Aim of the exercise: Between the line containing "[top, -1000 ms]" and the line containing "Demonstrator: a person" lies a run of lines; give that run again exactly, with both of those lines, and nothing else from the entries below.

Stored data
● ● ● ● ● ● ●

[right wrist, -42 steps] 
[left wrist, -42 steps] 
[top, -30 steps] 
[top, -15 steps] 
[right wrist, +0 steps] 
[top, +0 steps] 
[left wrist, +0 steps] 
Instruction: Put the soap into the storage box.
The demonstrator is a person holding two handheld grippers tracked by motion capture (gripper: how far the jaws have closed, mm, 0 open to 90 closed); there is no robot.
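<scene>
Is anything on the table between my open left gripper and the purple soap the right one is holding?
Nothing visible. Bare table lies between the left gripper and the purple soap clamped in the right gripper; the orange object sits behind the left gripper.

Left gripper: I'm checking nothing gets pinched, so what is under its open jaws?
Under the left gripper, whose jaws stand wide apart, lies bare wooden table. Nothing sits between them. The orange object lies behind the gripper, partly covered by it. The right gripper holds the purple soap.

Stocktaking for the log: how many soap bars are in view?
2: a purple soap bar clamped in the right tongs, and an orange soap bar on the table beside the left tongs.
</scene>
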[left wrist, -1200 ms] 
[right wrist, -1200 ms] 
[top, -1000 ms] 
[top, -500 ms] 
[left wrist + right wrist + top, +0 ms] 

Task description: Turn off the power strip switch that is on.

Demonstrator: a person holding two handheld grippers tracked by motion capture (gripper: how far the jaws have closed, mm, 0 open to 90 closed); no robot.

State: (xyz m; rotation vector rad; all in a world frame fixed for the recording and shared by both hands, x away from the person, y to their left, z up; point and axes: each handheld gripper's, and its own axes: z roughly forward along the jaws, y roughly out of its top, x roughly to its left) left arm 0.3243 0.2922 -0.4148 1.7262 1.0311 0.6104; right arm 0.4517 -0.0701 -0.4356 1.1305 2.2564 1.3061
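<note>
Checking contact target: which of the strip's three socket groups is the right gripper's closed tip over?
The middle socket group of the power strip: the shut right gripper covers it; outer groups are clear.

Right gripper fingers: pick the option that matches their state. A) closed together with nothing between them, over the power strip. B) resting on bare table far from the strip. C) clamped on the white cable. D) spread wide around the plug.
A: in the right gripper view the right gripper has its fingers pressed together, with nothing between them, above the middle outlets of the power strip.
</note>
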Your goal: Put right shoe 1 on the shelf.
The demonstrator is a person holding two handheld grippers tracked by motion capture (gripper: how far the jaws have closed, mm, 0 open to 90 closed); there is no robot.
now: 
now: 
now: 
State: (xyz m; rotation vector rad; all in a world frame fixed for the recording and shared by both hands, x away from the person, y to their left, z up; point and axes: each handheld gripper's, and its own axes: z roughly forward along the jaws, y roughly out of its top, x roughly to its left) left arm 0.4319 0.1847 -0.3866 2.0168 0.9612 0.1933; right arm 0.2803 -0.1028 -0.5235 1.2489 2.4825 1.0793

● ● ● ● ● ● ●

Completed exercise:
[top, -1000 ms] 
[top, -500 ms] 
[left wrist + right wrist + top, +0 ms] 

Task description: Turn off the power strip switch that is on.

Demonstrator: a person holding two handheld grippers tracked by motion capture (gripper: how far the jaws have closed, mm, 0 open to 90 closed); no robot.

This output has come to an end.